── RECORDS TO USE ──

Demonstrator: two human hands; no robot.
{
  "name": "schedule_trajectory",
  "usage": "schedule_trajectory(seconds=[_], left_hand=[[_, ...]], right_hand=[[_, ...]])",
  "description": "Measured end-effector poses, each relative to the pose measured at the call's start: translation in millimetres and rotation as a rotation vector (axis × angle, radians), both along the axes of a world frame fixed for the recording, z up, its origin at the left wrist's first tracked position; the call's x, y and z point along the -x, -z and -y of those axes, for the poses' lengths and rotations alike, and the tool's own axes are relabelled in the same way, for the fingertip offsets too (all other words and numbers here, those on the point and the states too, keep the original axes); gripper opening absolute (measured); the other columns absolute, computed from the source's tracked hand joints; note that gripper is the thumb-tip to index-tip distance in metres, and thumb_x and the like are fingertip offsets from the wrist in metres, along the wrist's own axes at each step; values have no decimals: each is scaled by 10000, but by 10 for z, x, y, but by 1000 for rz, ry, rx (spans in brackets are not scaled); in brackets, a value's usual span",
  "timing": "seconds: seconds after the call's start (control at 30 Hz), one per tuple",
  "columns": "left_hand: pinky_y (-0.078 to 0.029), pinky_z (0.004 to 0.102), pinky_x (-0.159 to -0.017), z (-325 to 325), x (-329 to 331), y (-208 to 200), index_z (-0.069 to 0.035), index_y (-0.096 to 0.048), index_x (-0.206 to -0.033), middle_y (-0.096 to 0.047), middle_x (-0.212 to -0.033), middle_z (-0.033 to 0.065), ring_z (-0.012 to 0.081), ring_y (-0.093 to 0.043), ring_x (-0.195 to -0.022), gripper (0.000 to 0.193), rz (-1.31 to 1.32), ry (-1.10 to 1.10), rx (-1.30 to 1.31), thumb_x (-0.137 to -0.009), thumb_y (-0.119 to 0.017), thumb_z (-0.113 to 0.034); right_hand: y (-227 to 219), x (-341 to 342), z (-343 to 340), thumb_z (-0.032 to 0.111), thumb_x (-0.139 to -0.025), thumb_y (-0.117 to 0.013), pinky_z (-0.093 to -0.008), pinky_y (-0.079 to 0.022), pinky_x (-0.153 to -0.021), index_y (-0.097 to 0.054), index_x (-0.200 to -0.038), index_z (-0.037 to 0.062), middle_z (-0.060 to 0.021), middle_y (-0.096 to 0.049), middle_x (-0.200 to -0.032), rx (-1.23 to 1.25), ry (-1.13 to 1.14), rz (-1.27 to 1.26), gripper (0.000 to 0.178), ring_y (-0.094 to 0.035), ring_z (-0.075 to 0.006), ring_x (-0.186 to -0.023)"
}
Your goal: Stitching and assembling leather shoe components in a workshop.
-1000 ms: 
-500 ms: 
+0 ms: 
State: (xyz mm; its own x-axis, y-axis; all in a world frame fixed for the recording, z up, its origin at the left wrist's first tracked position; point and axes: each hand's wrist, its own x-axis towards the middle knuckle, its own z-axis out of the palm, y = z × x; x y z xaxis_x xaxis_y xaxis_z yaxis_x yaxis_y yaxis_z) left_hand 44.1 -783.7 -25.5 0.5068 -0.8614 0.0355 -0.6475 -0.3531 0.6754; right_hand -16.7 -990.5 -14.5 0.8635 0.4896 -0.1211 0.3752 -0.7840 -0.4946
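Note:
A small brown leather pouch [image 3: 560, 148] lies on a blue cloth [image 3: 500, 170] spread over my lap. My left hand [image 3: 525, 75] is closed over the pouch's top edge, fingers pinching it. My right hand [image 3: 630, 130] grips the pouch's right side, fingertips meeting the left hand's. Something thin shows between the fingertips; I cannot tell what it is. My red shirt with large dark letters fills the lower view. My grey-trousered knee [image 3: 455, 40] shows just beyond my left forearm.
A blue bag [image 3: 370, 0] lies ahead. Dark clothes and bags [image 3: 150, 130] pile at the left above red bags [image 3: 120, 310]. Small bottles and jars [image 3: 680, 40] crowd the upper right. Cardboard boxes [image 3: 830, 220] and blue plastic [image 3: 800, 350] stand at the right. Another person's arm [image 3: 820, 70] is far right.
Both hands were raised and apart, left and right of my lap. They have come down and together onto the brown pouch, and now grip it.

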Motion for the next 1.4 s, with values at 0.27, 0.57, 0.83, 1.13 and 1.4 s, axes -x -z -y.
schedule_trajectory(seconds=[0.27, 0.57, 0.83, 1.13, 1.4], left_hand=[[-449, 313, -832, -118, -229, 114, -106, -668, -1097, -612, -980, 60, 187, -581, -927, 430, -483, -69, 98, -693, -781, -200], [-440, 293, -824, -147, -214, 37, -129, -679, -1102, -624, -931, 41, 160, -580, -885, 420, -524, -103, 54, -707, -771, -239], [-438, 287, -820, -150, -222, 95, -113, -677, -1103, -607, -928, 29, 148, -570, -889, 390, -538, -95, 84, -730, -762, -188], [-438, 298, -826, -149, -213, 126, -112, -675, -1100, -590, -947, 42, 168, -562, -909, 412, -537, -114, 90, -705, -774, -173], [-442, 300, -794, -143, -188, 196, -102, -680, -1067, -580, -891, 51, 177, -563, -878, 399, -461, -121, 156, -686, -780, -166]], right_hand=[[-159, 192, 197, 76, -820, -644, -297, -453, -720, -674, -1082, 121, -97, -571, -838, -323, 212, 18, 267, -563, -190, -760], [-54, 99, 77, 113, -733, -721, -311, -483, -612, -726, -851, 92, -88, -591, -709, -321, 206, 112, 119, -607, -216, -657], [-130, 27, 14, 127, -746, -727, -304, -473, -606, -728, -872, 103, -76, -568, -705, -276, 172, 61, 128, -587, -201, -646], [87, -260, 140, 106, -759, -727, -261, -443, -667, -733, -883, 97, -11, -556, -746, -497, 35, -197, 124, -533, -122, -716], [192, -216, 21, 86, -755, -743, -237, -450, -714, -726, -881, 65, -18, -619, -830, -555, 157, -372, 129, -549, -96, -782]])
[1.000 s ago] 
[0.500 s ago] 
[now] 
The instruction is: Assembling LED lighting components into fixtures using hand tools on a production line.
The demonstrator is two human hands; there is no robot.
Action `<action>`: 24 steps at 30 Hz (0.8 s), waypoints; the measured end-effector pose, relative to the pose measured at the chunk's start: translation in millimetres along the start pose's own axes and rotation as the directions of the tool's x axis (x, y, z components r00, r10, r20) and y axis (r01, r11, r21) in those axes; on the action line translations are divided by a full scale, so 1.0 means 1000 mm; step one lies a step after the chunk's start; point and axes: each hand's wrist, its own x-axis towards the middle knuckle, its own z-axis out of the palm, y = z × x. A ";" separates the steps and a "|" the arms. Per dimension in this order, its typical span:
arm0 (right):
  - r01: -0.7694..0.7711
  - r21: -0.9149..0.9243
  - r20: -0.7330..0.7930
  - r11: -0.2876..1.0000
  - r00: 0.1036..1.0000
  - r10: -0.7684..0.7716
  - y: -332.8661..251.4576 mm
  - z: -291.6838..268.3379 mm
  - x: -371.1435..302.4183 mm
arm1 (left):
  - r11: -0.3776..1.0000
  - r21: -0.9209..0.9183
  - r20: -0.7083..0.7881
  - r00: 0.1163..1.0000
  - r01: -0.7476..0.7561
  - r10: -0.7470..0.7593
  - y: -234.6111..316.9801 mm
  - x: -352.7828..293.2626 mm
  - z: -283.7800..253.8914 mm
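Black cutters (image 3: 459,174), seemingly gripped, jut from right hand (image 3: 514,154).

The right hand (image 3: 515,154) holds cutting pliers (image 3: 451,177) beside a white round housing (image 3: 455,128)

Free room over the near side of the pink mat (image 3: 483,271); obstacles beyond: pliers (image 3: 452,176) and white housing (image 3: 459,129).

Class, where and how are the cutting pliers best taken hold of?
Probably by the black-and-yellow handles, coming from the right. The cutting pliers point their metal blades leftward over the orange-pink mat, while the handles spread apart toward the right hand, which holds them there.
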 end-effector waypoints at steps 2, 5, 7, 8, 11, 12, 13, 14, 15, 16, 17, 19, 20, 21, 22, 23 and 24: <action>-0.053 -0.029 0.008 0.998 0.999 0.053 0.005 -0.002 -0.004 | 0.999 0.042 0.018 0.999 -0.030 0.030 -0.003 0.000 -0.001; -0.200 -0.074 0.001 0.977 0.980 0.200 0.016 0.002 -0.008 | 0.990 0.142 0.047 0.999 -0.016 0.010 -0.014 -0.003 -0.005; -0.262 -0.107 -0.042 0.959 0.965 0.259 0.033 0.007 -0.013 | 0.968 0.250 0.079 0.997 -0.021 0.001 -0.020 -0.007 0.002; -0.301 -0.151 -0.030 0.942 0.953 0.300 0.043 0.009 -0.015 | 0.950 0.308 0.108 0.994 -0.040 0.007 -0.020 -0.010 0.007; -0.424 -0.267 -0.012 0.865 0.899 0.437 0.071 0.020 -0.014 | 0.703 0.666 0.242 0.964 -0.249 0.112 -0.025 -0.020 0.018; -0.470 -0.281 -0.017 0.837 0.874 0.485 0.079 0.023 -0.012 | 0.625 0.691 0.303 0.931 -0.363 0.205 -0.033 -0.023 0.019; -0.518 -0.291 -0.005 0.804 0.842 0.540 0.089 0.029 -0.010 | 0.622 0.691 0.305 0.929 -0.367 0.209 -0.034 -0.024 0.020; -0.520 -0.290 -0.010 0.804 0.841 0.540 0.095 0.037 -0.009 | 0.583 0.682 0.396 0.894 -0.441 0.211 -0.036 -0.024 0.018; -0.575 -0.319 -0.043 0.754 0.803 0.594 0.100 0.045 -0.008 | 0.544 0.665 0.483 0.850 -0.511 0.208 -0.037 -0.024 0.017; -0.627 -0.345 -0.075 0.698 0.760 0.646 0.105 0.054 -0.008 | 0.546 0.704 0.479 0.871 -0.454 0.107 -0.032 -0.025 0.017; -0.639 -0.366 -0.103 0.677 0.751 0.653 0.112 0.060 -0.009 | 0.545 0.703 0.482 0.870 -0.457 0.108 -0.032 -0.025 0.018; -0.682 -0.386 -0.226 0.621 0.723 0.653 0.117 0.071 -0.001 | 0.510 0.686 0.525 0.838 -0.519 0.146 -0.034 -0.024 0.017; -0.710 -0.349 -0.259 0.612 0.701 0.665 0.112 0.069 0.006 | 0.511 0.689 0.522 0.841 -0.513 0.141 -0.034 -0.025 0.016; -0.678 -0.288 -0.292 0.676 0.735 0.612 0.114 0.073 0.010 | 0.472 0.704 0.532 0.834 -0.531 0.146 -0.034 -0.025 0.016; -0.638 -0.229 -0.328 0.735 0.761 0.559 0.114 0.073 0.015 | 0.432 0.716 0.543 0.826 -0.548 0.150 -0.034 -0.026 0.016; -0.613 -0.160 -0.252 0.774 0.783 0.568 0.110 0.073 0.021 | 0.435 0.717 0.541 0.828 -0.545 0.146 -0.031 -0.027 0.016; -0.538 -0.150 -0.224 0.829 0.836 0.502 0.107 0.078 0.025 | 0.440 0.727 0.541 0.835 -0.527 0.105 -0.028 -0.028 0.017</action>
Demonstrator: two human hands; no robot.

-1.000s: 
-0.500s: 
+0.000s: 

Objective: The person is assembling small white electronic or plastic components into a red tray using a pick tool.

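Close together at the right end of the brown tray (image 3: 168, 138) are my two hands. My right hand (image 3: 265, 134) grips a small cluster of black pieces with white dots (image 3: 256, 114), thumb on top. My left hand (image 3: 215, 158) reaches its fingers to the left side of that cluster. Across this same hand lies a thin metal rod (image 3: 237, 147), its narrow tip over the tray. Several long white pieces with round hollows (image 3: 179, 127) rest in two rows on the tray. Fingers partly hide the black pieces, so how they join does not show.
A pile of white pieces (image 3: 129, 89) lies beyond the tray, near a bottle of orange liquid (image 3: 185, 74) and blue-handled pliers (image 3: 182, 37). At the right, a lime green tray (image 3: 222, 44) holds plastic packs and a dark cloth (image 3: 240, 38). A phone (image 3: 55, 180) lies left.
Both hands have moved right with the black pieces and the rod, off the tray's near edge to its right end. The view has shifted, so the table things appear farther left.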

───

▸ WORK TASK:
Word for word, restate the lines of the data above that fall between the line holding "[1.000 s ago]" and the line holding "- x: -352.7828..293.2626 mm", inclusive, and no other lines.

▸ REPLY:
[1.000 s ago] 
[0.500 s ago] 
[now] 
The instruction is: Assembling LED lighting components into fixtures using hand tools on a production line.
The demonstrator is two human hands; there is no robot.
Action `<action>`: 24 steps at 30 Hz (0.8 s), waypoints; the measured end-effector pose, relative to the pose measured at the chunk's start: translation in millimetres along the start pose's own axes and rotation as the directions of the tool's x axis (x, y, z components r00, r10, r20) and y axis (r01, r11, r21) in those axes; on the action line translations are divided by a full scale, so 1.0 means 1000 mm; step one lies a step after the chunk's start; point and axes: each hand's wrist, its own x-axis towards the middle knuckle, its own z-axis out of the palm, y = z × x. A ";" separates the steps and a "|" the arms. Per dimension in this order, its typical span:
arm0 (right):
  - r01: -0.7694..0.7711
  - r21: -0.9149..0.9243
  - r20: -0.7330..0.7930
  - r11: -0.2876..1.0000
  - r00: 0.1036..1.0000
  - r10: -0.7684..0.7716
  - y: -332.8661..251.4576 mm
  - z: -291.6838..268.3379 mm
  - x: -371.1435..302.4183 mm
arm1 (left):
  - r11: -0.3776..1.0000
  - r21: -0.9209..0.9183
  - r20: -0.7083..0.7881
  - r00: 0.1163..1.0000
  - r01: -0.7476..0.7561
  - r10: -0.7470..0.7593
  - y: -234.6111..316.9801 mm
  - x: -352.7828..293.2626 mm

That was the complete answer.